Por: Juan Pablo Cuello Díaz
Como no amar la ciudad que me vio nacer, que me ha dado tantas alegrías y de la cual me siento completamente agradecido, por ella he dejado atrás cosas importantes de mi vida personal, es la que me motiva a ser insistente, quiero verla posicionarse a nivel nacional con altos indicadores, pero hay que decirlo lamentablemente hoy día no estamos pasando por el mejor momento.

Nos estancamos en el tiempo, en Valledupar nos quedamos esperando la Seguridad y es que está fue una de las banderas del Alcalde de la Ciudad Mello Castro Gonzáles, quien prometió afianzarse en este componente, pero hemos visto que no es así, hoy día hay más temor en la ciudadanía, las calles están inseguras, muy difícilmente podemos compartir en la terraza de nuestras casas, nos sentimos con zozobra cuando sentimos una motocicleta y ni en nuestras propias viviendas estamos seguros.
Nos quedamos esperando los 10.000 empleos ofrecidos en campaña por nuestro alcalde, hoy Valledupar, es la segunda ciudad con más desempleo en Colombia, después de Quibdó quien se ubica primera, según la reciente encuesta realizada por el DANE quien hace medición de las principales ciudades de Colombia, ¿Que está haciendo la Administración Municipal para disminuir este índice?
Nos quedamos esperando que se actuara frente al problema ambiental que tenemos en la ciudad, basuras por todos lados, hay calles y lotes que se utilizan de botaderos permanentes y no existe control para atender esta situación, lotes enmotados, poda de árboles sin la autorización de las autoridades competentes y ni hablar del Rio Guatapurí al cuál hasta la fecha no se ha realizado un Programa de Conservación ejecutable, con un plan de Acción encaminado a realizar prevención y atender la situación actual de escombros y todo tipos de desechos que constantemente le son arrojados, no solo en el Balneario Hurtado si no en su cauce esencialmente en los Barrio Zapato en Mano, Pescaito, 9 de Marzo.
Nos quedamos esperando que se invirtiera adecuadamente en la Malla Vial y no sacarle provecho haciendo contrato cada 6 meses con reparcheos que solucionan temporalmente la situación, pero no de manera definitiva, lo que se tiene es una teta para desangrar a los recursos del erario público.
Nos quedamos esperando el orden y la autoridad, me parece irresponsable asumir un cargo cuando no se cuenta con la capacidad para desempeñarlo, ahora nos toca esperar, gracias a Dios se les está acabando el tiempo.

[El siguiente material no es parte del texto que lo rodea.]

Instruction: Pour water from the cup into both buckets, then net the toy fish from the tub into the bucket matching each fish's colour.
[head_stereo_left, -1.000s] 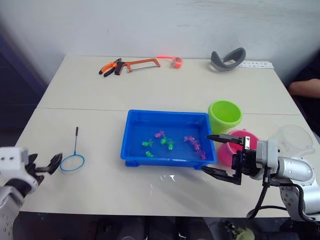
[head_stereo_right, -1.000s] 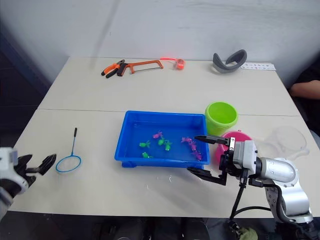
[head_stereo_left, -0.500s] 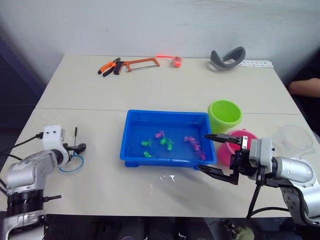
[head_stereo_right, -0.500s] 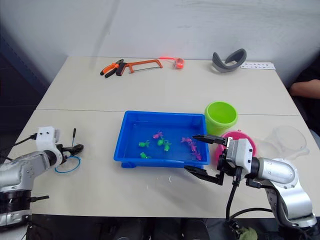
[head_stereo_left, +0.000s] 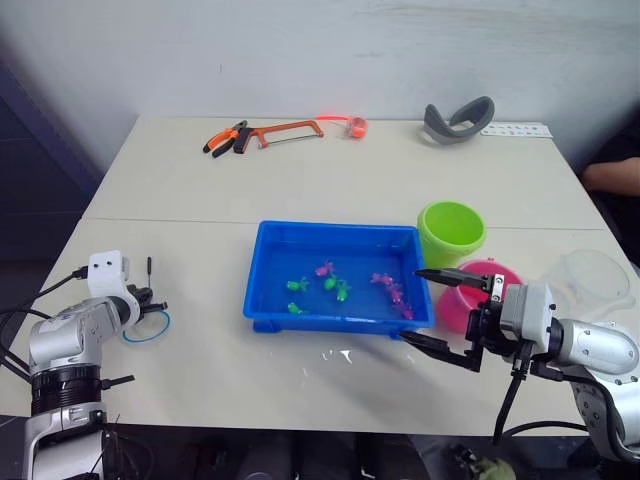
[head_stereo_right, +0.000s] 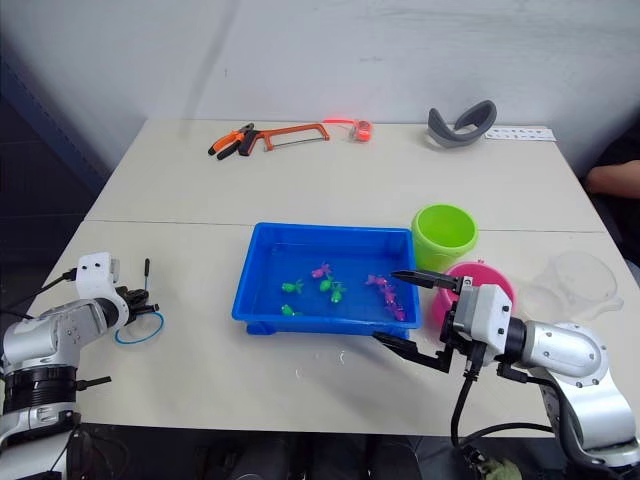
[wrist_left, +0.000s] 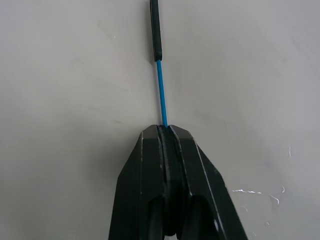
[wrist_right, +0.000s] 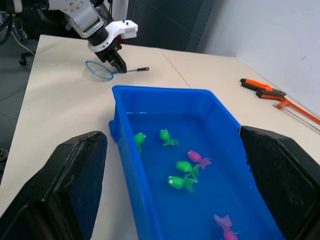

Invito a la Comunidad Vallenata y los corregimientos a mirar objetivamente que es lo más conveniente para la ciudad, es hora de mirar que es lo que realmente queremos y no dejarse llevar por el populismo.
Valledupar es una ciudad que puede ser ubicada en la cúspide lo tenemos todo paisajes rodeados de afluentes, gente buena trabajadora, servicial, historia y cultura, falta ponerle más amor, entrega, compromiso, dedicación y levantarse diariamente trabajando para alcanzar el objetivo.
“Soy de una ciudad tan maravillosa, que aún con toda la desidia de algunos dirigentes conserva su esencia, trayendo en su aroma quienes somos y una de las tantas tareas que tengo en la vida, es velar para conservarla y que no pierda sus mayores riquezas”.